Educating yourself is a good thing. Hyper analyzing a brand new son or daughter is not. It steals your joy and it is likely for naught. When a child is new to a family, you are NOT seeing the true picture of the child. He is likely not yet comfortable enough or finished with grieving his losses or enmeshed enough to be his true self. In the early days, all of my boys could have been labeled with one disorder or another. They were unattached. They didn't really know us. They were acting out in grief over losing their old lives. They were sometimes in "fight or flight" mode. Of course, there will be cases where your new child has a serious and yet undiagnosed behavior or mental issue but, in many cases I have seen and lived, waiting several months for things to smooth out also "cured" the "disorder". Pain and grief can manifest in scary ways. But that doesn't define the child. Not forever.

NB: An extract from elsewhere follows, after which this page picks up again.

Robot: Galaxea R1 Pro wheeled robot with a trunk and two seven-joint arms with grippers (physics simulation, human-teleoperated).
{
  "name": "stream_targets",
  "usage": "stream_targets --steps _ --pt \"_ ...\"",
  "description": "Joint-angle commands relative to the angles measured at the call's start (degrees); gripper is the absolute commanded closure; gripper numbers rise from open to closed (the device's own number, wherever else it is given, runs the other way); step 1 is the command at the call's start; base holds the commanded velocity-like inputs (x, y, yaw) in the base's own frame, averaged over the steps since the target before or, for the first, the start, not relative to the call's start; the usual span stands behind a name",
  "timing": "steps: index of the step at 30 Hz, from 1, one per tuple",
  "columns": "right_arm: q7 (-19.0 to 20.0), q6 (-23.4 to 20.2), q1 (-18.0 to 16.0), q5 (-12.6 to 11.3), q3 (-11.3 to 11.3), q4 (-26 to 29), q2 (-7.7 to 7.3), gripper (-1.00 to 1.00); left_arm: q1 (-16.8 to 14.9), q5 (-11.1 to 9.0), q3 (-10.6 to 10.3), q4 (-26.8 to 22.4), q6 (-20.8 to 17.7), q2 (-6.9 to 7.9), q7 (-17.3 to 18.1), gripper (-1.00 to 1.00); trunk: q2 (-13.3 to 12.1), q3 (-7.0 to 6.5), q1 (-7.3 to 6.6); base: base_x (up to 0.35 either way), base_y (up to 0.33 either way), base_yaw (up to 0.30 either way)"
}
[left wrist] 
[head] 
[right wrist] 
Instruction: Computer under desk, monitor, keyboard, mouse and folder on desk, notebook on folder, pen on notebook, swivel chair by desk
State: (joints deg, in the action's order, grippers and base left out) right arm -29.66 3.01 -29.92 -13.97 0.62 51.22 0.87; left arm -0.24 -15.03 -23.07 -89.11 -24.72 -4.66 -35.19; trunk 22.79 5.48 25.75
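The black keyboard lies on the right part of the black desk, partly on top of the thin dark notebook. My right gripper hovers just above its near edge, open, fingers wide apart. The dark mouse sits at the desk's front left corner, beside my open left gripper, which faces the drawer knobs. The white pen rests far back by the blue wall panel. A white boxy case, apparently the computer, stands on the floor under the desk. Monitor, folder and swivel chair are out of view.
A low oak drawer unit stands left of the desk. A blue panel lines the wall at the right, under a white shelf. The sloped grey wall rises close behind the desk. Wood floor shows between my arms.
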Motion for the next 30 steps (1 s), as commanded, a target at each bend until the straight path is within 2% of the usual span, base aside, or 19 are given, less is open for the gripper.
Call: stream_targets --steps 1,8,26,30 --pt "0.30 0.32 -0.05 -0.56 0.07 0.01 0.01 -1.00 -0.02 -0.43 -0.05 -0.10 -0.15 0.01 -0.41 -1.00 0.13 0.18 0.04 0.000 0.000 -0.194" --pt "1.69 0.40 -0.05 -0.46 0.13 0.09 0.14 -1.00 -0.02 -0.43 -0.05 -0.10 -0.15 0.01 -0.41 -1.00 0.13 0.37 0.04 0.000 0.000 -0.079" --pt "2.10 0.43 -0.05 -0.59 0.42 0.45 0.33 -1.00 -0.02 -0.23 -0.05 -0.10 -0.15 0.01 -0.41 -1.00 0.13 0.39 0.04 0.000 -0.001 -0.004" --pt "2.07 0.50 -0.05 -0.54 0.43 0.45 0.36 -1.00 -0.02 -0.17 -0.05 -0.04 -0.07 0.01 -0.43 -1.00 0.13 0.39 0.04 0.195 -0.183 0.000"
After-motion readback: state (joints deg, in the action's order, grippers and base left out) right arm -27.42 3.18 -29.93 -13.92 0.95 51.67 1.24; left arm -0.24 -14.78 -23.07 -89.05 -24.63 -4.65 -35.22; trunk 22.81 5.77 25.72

My hope as you read this is that you do not become afraid of adopting a child. This is actually written for those who have made the leap and are struggling in the early days. I do believe the change adoption brings to a family, by nature, causes some bumps in the family path. Sometimes those "bumps" are small and barely register on the family radar. Other times, they rock the boat to almost capsizing. Every family and every adoption is different.
I have said this in former blog posts but I will say it again:
Your family, at week 2 post adoption looks NOTHING like your family will on week 22 or week 32 post adoption. And a year out? Two years out? You will likely not give a moment's thought to your early transition days. You will likely remember them more fondly than they actually were and you may have even adopted again by then.
Because, in the end, bumpy or smooth, easy or hard, adoption is WORTH IT.